##What the script does The script uses GitHub API to fetch GitHub users' detailed information. This information is stored in an SQLite database.
The script can make 2 kinds of work depending on the state of the database:
- either it fetches new users
- either it completes the information for previously fetched users (if the database contains some users to complete)
The script request for new users since the last id it received (actually the biggest user id stored in the database). After each request:
- the script checks the X-RateLimit-Remaining parameter from the GitHub answer to know how many requests it can make
- the value of since is updated to the last id we got
- the new users are inserted in the database after each request is treated so that if the script is stopped because a request fails for some reason, then the script can restart without losing everything.
The script stops when the number of remaining requests equals to 0.
The next time the script starts, there will be new users to complete in the database and instead of fetching new users, the script will request detailed information for the new users:
First, the script asks to GitHub how many calls it is allowed and select at most this number of users to complete in the database. For each of this user, the script will:
- request the information
- update the user in the database so that if the script is stopped because a request fails for some reason, then the script can restart exactly from where it stopped.

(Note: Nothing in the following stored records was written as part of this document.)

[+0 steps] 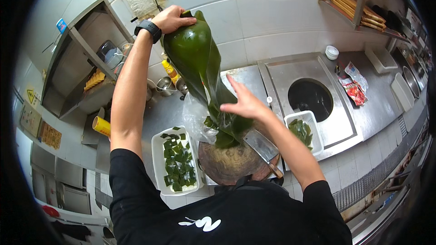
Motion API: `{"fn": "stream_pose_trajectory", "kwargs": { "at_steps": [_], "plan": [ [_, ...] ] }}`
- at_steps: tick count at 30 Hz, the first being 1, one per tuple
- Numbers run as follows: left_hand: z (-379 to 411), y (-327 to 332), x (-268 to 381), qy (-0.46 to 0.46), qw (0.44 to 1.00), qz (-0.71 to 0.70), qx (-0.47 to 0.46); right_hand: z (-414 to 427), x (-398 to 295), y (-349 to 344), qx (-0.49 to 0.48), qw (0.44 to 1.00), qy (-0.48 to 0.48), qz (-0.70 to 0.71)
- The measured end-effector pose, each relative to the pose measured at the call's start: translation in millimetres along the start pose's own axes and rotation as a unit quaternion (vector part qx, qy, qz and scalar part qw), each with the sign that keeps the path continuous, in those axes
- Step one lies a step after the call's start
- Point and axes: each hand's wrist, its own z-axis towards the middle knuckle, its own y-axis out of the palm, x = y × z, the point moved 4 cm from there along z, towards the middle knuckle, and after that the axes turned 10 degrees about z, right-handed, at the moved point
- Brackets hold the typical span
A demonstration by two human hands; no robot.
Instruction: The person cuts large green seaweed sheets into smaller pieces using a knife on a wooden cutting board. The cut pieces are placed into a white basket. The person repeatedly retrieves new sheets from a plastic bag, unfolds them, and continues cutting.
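My left hand [175, 19], with a black watch at the wrist, grips the top of a large, glossy green sheet of kelp [194, 44] and holds it up. The sheet hangs down to a round wooden chopping block [231, 163]. My right hand [243, 100] is beside its lower part, fingers spread. A cleaver [260, 144] with a wooden handle lies on the block's right side. A clear plastic bag [197, 115] is left of the hanging kelp. Cut green squares [178, 160] fill much of a white tub [155, 160] at the left.
Right of the block, a white basket [316, 132] holds more green pieces, beside a round opening [310, 98] in the steel counter. Metal pots [166, 85] and a yellow bottle [170, 69] stand behind. Torn packets [356, 88] and small white bowls [331, 52] are farther right.
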Motion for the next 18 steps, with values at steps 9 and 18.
{"fn": "stream_pose_trajectory", "kwargs": {
  "at_steps": [9, 18],
  "plan": [
    [-41, -66, -7, 0.034, 0.991, 0.09, 0.094, 1, -24, 69, 0.092, 0.991, 0.022, -0.091],
    [-9, -53, -64, 0.027, 0.991, 0.101, 0.083, 65, 59, 88, 0.007, 0.984, 0.142, -0.109]
  ]
}}
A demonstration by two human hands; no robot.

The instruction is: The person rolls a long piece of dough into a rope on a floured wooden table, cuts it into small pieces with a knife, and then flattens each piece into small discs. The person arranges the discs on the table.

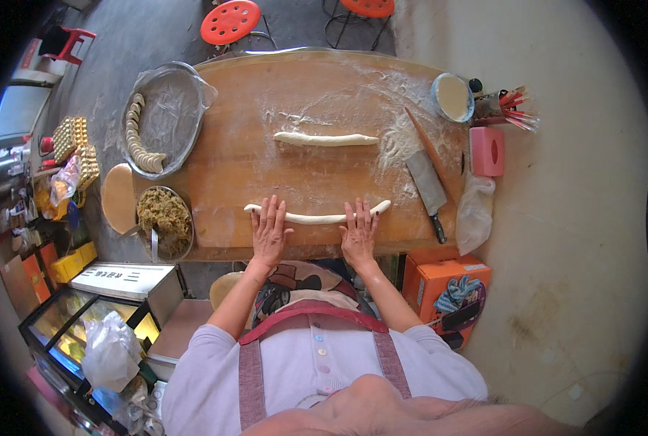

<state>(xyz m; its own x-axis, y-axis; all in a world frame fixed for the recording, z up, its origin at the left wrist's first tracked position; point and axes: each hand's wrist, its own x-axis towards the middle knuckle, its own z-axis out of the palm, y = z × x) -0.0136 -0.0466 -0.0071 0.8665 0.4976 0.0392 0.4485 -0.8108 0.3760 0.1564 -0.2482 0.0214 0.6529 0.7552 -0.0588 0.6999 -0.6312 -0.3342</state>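
Note:
A long, thin rope of white dough (316, 219) lies across the near part of a wooden board (237, 174), bowed slightly towards me. Flat on its left part rests my left hand (269, 229), fingers stretched out over the dough. My right hand (359, 231) lies the same way on its right part, fingers slightly spread. Both ends of the rope stick out past my hands. Farther back on the board is a second, thicker dough rope (326, 140). Right of the ropes are a cleaver (427, 182) and a tapered wooden rolling pin (432, 152).
At left stand a plastic-lined round tray (179, 136) with a curved row of dumplings (133, 136) and a bowl of filling (164, 212) with a spoon. A bowl of flour (452, 98), chopsticks (514, 109) and a pink tissue box (486, 151) line the right edge.

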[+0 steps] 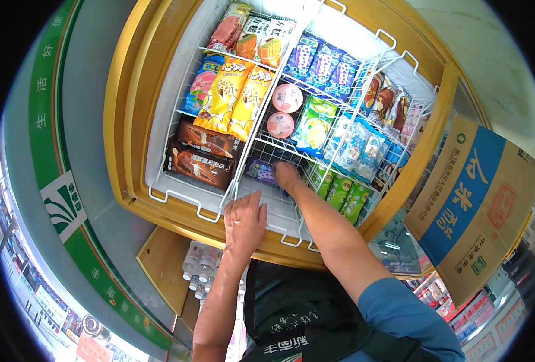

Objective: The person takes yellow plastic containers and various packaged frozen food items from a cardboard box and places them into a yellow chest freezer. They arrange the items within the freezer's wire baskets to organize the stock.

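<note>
An ice cream chest freezer (127,117) with a yellow frame stands before me, its white wire baskets holding packs. My right hand (287,176) reaches down into the front middle compartment, at a purple ice cream packet (261,171); its fingertips are partly hidden, so I cannot tell whether it grips the packet. My left hand (246,217) rests near the freezer's front edge by the basket's wire rim, fingers bent, holding nothing visible. Left of it lie brown chocolate ice cream packs (199,165). Behind my right hand are pink-lidded cups (280,125) and a green-yellow packet (315,124); green packets (340,192) lie to its right.
A cardboard box (471,203) stands at the right beside the freezer's raised yellow rim. Wire basket handles (186,203) stick up along the front. Plastic bottles (203,262) stand below the front edge. A green-striped panel (55,135) curves along the left.
</note>
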Available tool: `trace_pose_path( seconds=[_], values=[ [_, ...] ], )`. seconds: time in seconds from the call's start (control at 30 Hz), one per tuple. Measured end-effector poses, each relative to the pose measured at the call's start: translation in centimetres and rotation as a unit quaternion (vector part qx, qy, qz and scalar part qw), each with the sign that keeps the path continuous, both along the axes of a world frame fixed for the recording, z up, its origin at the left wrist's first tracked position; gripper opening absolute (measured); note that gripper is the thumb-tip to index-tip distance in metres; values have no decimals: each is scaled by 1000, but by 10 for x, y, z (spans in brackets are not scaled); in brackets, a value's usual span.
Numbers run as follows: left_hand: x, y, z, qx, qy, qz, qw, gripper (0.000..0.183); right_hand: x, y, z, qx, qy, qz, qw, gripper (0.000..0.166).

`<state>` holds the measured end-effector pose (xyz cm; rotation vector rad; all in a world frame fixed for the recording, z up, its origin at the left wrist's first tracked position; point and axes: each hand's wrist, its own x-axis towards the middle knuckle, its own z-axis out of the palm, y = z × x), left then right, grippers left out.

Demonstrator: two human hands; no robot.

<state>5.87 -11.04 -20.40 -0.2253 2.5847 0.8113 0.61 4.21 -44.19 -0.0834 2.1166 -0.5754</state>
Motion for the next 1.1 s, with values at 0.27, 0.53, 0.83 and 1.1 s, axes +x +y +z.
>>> trace_pose_path(
  seconds=[0.27,0.53,0.83,1.1],
  values=[
    [2,-1,-3,-2,-3,4,1000,31,2,-11,31,58,126,137,981,20],
    [5,-6,-10,45,13,43,998,31,-118,5,200,-282,-32,-183,941,23],
    [3,-10,-9,73,12,45,996,32,-274,56,105,93,234,-246,936,42],
    [5,-12,-6,70,-13,61,996,33,-283,24,88,112,135,-350,920,54]
  ],
)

When a user is updated in the database, its complete property becomes true. The commit occurs after the script handled each request, in other word each time a user is updated.
The script also stops when the number of remaining requests equals to 0.
This script could be run hourly.
##Files ###Specific files
- GitHubCapture.py
- GitHubCaptor.py
- GitHubDatabaseManager.py
###Common files
- Captor.py
- ExitLogger.py
- LoggerBuilder.py
###Additional Python modules
- requests
- sqlite3
###Logs
- ./logs/github.log for complete logs
- ./logs/github-exit.json for time and exit status of the last execution
- ./logs/github-back.json for parameters to use when the script is relaunched after error
###Other files and directories
- ./github/github.db: the SQLite database
##How to use the script
-
Copy the files
-
Create the logs folder
-
Create the github folder
-
Create the github/github.db SQLite database and the User table:
CREATE TABLE User ( id INTEGER NOT NULL PRIMARY KEY, login TEXT(100,0) NOT NULL, type TEXT(100,0), name TEXT, company TEXT, blog TEXT, location TEXT, hireable INTEGER, public_repos INTEGER, public_gists INTEGER, followers INTEGER, following INTEGER, created_at TEXT(6,0), updated_at TEXT(6,0), complete INTEGER );
-
Run the script:
python FoursquareCapture.py
##Exit status and Errors ###Exit status
-
0 in case of success
-
1 in case of a problem with the database (e.g. database / table / field not found)
-
2 in case of a RequestException (e.g. network problem, HTTP error, timeout, too many redirections, etc.) different from any GitHub API Error
-
3 in case of a GitHub API Error (see on GitHub for more information) or if the response is not as expected
-
4 in case of another type of Exception
###Errors SQLite3 OperationalError: no such table: Venue => See {How to use the script} to create your foursquare/foursquare.db
GitHubApiError: Could not extract the value for since from the GitHub header
<= In the improbable case that the GitHub response is not as expected
The login of user ID has changed
<= When you request the detailed information of one particular user (identified by his/her login in the request) and that:
- GitHub answers the user is unknown
- the user's id in the detailed information received differs from the initial id associated to the user
##Good to know
###FAQ ####Why completing the users just after having new users instead of fetching all the users first and then complete them all? The objective is to have the shortest span between these two operations to reduce the risk that a user changes his/her login before we got the complete information. When you request users, in the answer they are uniquely identified by the id. But when you request the detailed information for one specific user you identify this user by the login. This means that if the user changes his/her login, you won't be able to retrieve him/her.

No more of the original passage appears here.